Post-Operative Guidelines for Plastic Surgery Patients

 

  1. TAKE YOUR MEDICATIONS AS DIRECTED. Pain tolerance varies from one person to the next. Stay on top of your pain by taking your medication regularly for the first few days. Take your medications with food to decrease the chances of nausea.
  2. REST FOR THE FIRST 24 HOURS following surgery. DO NOT drive or drink alcohol while taking narcotic pain medication. You may walk and climb stairs slowly. No heavy lifting or any exercising for a minimum of 2+ weeks. LISTEN TO YOUR BODY! Everyone heals at different rates.
  3. YOU MAY SHOWER 24-48 HOURS after surgery. Keep your incisions clean and dry. Your surgeon may remove your dressings and/or some stitches at your post-op visit. You may use hydrogen peroxide to clean the incisions. DO NOT submerge in a bath or swimming pool for a minimum of 3 weeks.
  4. CALL IF YOU EXPERIENCE excessive pain, bleeding, swelling, discoloration at the incision site, or fever over 101 degrees F. Remember, scars take a year to fully mature.
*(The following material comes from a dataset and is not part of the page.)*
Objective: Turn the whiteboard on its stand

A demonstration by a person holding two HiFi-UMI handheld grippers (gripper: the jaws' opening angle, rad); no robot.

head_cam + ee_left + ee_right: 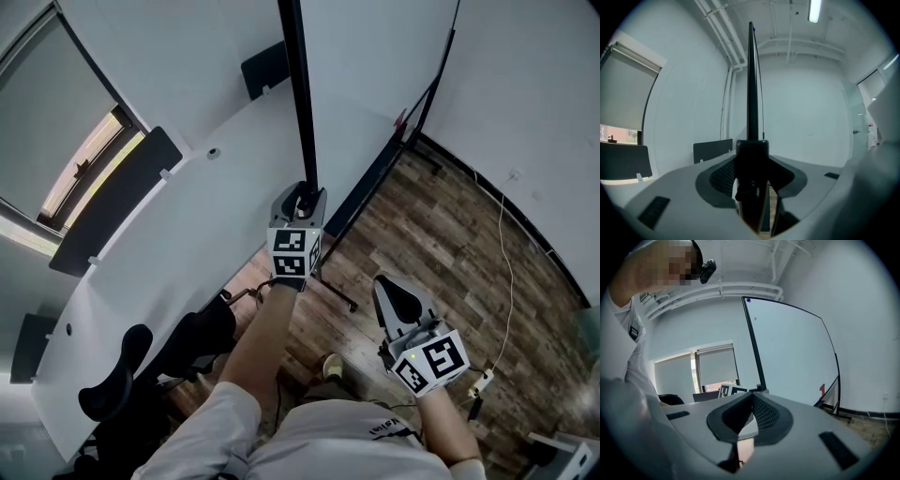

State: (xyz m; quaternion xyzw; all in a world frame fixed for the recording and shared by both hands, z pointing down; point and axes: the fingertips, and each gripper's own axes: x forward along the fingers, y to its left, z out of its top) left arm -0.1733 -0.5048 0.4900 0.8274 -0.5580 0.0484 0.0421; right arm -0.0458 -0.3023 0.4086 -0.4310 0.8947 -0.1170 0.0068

Wear sunscreen (SPF 30) over your scars after they heal.
  5. WHEN CALLING THE OFFICE TO SPEAK WITH A NURSE please be aware the nurse will return your calls based on her availability. If you have an emergency, please make this known. When you call, please have the following information available**:
    • name / date of birth
    • date of most recent surgery
    • type of most recent surgery
    • name and phone number for pharmacy
    • drug allergies
    • symptoms and onset / temperature
      **NOTE: Oxycodone and Dilaudid cannot be called in for a refill. These prescriptions require a new written prescription each time.
  6. SPECIAL CONSIDERATIONS AS INDICATED:
    • GARMENTS/BINDERS: Garments (bras or girdles) help to reduce swelling and promote tissue retraction following certain surgeries. Wear it for about 3-4 weeks, around the clock, under clothing. The garment may be removed for bathing, or you may shower in the garment and blow it dry. The garment may also be loosened or adjusted as needed. Hand wash your garment and DO NOT dry it in the dryer. (Bring your second garment to your post-op visit.) Keep any dressings or steri-strips on as instructed.
    • DRAINS: Drains may be inserted to reduce blood/fluid accumulation at the surgical site. They should be emptied about 4 times per day, and more often if necessary. The bulb should be compressed when emptied, then closed. The tubing can be massaged as needed to maintain potency. Expect some oozing at the tubing insertion site. Gauze can be used to reinforce the site. The drain bulbs can be placed in the pockets of your jacket or safety pinned to your clothing. Drains are typically removed 1-2 weeks post-op. A drain record should be kept to record the amount of daily output. (Bring the record to your post-op visits.)